Dystopian ratburger dreams

Photo by Sander Dalhuisen on Unsplash

Last night I dreamt I was at a barbecue. The atmosphere was festive. People were eating burgers. I went to the prep area to see how the burgers were made. With a set of tongs, the cook would pick up a live rat—a very large rat the size of a big domestic cat. He would immobilize the rat, pressing her down firmly against the table with the tongs, then electrocute her with a curling iron pressed against her neck. The rat’s body would then go through a meat grinder, the shredded meat seasoned and pressed into burgers, and the burgers barbecued. People were happily eating the burgers as they came off the grill, enjoying the company, laughing and playing games in the summer sunshine. I told people about how the burgers were made, about what was being done to the rats to make the burgers. Nobody appeared to care, or to find the information of any interest. It was like I was speaking but no sound was coming out. There was sound coming out, but no one seemed to hear my words or pay any heed. The message was bouncing off a wall of momentum, a steady rush of fun that nothing was going to stop.
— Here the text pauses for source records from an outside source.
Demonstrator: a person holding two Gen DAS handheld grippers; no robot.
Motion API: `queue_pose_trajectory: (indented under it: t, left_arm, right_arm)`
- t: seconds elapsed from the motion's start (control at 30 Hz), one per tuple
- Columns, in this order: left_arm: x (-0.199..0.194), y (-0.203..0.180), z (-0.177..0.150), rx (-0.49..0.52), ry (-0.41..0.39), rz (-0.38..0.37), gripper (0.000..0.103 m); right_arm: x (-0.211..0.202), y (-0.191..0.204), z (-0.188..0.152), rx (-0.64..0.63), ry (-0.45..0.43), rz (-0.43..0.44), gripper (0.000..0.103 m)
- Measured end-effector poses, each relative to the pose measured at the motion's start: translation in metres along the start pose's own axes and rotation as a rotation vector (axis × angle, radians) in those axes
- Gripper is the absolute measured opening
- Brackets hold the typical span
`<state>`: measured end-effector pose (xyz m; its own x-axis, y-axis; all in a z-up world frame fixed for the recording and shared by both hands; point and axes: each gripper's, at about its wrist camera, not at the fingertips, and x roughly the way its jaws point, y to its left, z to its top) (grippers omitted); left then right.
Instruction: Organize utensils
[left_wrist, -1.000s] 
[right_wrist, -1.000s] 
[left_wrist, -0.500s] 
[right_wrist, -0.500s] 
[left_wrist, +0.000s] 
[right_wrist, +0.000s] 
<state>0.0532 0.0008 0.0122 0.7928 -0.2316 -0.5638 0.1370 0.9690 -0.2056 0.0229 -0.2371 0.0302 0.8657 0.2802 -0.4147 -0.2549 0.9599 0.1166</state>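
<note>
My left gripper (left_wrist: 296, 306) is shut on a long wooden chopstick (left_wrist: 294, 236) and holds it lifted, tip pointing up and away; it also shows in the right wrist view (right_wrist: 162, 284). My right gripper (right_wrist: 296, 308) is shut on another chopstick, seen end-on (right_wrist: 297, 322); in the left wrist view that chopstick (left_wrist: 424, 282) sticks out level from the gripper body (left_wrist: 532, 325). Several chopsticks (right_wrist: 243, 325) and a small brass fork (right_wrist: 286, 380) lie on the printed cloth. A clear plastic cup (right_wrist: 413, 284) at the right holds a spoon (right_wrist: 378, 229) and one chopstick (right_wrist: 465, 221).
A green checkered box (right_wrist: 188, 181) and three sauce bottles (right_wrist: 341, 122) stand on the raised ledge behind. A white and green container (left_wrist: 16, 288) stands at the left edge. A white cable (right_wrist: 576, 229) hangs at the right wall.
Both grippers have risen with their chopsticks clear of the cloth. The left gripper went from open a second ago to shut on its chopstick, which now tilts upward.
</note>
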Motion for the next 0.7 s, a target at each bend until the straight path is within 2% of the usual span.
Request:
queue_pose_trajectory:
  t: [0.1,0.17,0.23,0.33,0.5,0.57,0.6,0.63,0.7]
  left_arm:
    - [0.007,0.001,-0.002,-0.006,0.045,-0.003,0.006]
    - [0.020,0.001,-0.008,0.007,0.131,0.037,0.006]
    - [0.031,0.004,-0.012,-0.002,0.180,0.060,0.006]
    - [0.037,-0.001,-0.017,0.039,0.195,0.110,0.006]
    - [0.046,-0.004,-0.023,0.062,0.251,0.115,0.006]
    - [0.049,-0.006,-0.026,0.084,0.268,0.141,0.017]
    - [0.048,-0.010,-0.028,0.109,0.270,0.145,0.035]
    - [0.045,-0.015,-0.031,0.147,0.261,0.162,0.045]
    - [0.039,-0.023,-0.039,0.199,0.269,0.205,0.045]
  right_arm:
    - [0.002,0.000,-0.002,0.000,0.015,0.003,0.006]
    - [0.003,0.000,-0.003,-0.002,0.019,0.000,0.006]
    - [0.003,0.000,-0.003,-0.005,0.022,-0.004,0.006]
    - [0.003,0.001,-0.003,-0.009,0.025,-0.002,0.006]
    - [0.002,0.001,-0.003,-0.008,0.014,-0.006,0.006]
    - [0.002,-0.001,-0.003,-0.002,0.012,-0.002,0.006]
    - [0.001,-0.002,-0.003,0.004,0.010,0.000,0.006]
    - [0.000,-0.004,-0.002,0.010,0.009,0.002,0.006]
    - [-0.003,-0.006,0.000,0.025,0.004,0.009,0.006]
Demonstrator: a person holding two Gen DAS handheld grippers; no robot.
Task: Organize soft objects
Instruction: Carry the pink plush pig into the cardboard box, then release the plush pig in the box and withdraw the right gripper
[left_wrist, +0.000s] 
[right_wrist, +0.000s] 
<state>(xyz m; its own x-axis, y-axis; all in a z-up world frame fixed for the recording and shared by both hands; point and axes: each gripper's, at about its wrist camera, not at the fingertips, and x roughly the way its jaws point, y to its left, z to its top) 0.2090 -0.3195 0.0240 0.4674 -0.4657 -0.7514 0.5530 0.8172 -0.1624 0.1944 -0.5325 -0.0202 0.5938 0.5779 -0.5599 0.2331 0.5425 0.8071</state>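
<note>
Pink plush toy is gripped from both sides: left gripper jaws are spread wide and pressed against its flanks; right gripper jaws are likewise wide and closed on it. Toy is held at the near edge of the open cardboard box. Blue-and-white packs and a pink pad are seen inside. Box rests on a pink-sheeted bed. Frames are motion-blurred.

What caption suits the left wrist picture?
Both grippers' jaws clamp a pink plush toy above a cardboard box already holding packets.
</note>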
When I woke up, I opened the Bible and turned to the book of Isaiah. In chapter six, I read God’s instructions to the prophet:

Go, and say to this people: “Keep on hearing, but do not understand; keep on seeing, but do not perceive.” Make the heart of this people dull, and their ears heavy, and blind their eyes; lest they see with their eyes, and hear with their ears, and understand with their hearts, and turn and be healed (Isaiah 6.9-10).

I realized that Isaiah was contending, some 2,700 years ago, with the same dullness of conscience that today enables us to enjoy, without regret or contrition, foods derived from processes that inflict relentless suffering on our fellow creatures of flesh. The field of psychology has granted a name to the dulling of conscience and hardness of heart described in the book of Isaiah: “psychic numbing”.

Psychic numbing is an interruption in psychoemotional processing which leads to diminished or blunted feeling. It is facilitated by and manifested in various ego defense mechanisms. Psychic numbing is thought to allow one to participate in violent practices without experiencing apparent cognitive-affective disturbance (Lifton, 1986). The ideology of meat production and consumption has been referred to as carnism (Joy, 2001). The collective and individual defenses observed in carnistic culture suggest that psychic numbing may play a role in meat consumption. This carnistic numbing may be expressed through the defense mechanisms of denial, avoidance, rationalization, justification, and dissociation. (…) Carnistic numbing might help to explain why an individual can consume meat without experiencing any overt distress. (PhD dissertation abstract, Melanie Joy, Psychic numbing and meat consumption: The psychology of carnism, 2002).

When we persist in indulging our appetites regardless of the cost to others, not only do we harm those others, we harm ourselves. Psalm 78 provides a compelling object lesson on the price of insisting on eating what we want, in defiance of what is right:

They tested God in their heart by demanding the food they craved. (…) He caused the east wind to blow in the heavens, and by his power he led out the south wind; he rained meat on them like dust, winged birds like the sand of the seas; he let them fall in the midst of their camp, all around their dwellings. And they ate and were well filled, for he gave them what they craved. But before they had satisfied their craving, while the food was still in their mouths, the anger of God rose against them, and he killed the strongest of them and laid low the young men of Israel (Psalm 78. 18, 26-31).

The passage describes the inbuilt mechanisms of cosmic judgment that afflict a community bent on indulging its appetites in violation of universal laws set in place by the Creator. The very language — “he rained meat on them like dust” — evokes Moses’s account of the third plague unleashed on the Egyptians in which dust became a mass of gnats that tormented the people and the animals.

Now that we’re experiencing our own transgression-induced plague, will we ‘see with our eyes, hear with our ears, understand with our hearts, and turn and be healed’, or will we persist, like the ancient Egyptians under Pharaoh, on the path to collective self-destruction?